チッコーネ

貴公子のチッコーネのレビュー・感想・評価

貴公子(2023年製作の映画)
3.7
韓国映画界の真ん中を往く監督作をロードショウのタイミングで観れると、ワクワクしながら映画館へ。
後半に比べフィリピンが舞台の前半は静かなタッチ、3陣営に分かれた怒涛のカーチェイスから演出が加速し始め、銃撃アクションのクライマックスへ向かう。

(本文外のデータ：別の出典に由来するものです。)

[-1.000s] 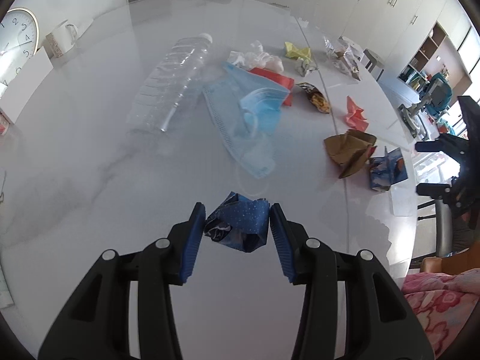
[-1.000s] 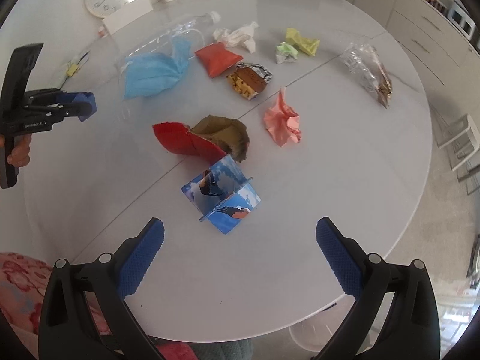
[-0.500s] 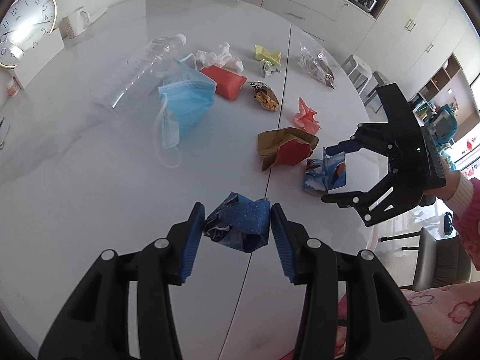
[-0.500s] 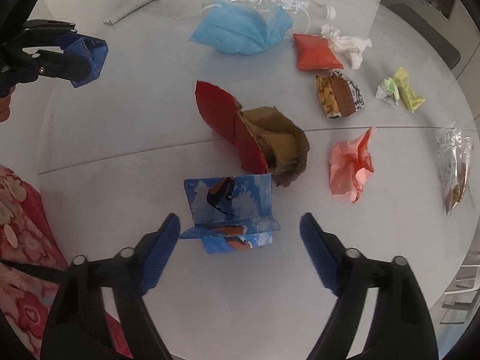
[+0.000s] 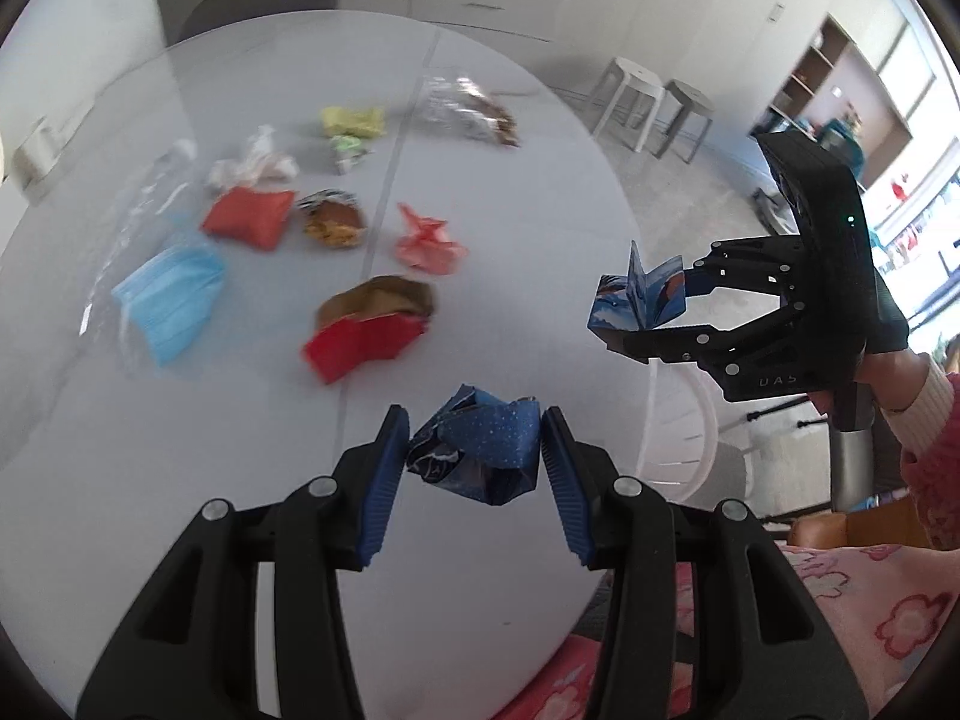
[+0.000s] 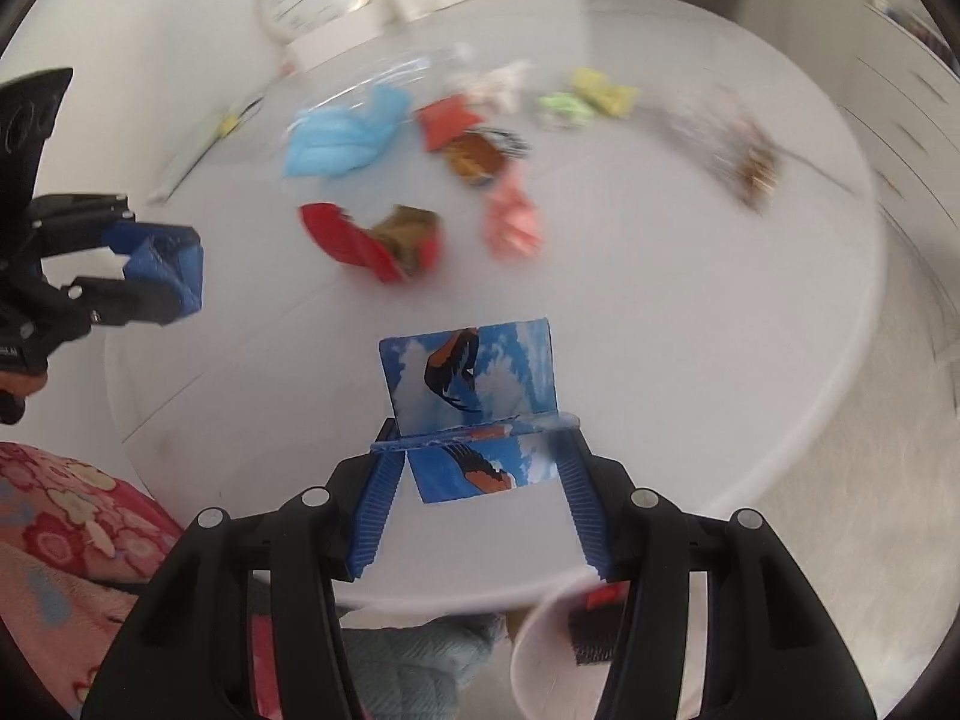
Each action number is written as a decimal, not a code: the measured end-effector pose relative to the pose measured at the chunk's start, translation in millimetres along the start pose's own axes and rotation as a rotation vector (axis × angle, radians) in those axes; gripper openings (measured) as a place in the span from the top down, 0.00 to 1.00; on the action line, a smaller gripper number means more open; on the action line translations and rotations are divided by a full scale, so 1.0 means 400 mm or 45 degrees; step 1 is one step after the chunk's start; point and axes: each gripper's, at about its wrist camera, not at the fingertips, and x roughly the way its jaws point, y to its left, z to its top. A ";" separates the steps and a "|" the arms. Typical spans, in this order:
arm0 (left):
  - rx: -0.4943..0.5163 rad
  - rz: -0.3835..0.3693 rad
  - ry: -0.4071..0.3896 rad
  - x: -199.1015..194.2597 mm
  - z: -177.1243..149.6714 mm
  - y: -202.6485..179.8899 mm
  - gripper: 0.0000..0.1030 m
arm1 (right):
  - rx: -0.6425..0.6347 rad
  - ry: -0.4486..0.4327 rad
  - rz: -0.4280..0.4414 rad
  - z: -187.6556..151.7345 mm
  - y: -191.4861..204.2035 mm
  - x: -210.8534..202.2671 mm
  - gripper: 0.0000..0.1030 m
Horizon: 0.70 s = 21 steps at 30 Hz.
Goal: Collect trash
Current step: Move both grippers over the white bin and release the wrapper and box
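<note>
Above the near edge of the round white table [image 6: 750, 312] I hold two pieces of trash, one in each gripper. My left gripper [image 5: 475, 450] is closed on a crumpled dark blue paper with small white dots [image 5: 480, 450], and it hangs over the table. My right gripper [image 6: 477, 456] clamps a folded blue card printed with clouds and a dark figure [image 6: 474, 384] by its two side edges — the card is lifted clear of the surface. Below my right gripper I see a pale round rim [image 6: 543, 648], maybe a bin, but it is blurred and I cannot tell for sure. So I judge the step in hand is carrying, not picking. The next move calls for bringing each piece over the container and opening the jaws there. More trash is left on the table: a red and brown torn wrapper [image 5: 372, 324], a pink crumpled paper [image 5: 429, 240], a light blue face mask [image 5: 171, 294]
</note>
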 end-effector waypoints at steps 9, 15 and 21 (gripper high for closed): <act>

旅客機でメインキャラふたりが果たす対面や、取り巻きを背後に従え苦笑うキム・ガンウなど、クローズアップの撮影が格好良くて印象に残る。
特にガンウは「いい顔」を連発。
ここ数年は出演作に恵まれず「このまま消えていくのかしら」と思っていたが、本作ではこれまでの監督作で、ファン・ジョンミンやチャ・スンウォンが担当してきたポジションを受け継ぎ、役目を全う。
彼のような中堅が、年齢と経験相応のキャスティングを得られる状況は、大いに歓迎だ。
映画館内にはTVドラマの人気者、キム・ソンホのファンらしき女どもがチラホラ見受けられたが、冒頭や前半に表れた監督流のハードな粛正演出には、ドン引きしたことだろう。
新進のカン・テジュは指名検索すると、日本の美容師が「朝●ボブ」と揶揄する髪型の画像ばかり出てくるが、本作ではスポーツ刈り。
結果として彼の、甘い美形が際立って見えた…、韓国芸能事務所の画一スタイリングは、ホントに何とかすべきと思う。

続編への色気があるのか、終盤はコメディタッチの演出が頻出。
全体としては監督流のノワールに、魔女シリーズで会得したエンタメセンスを融合させたような印象。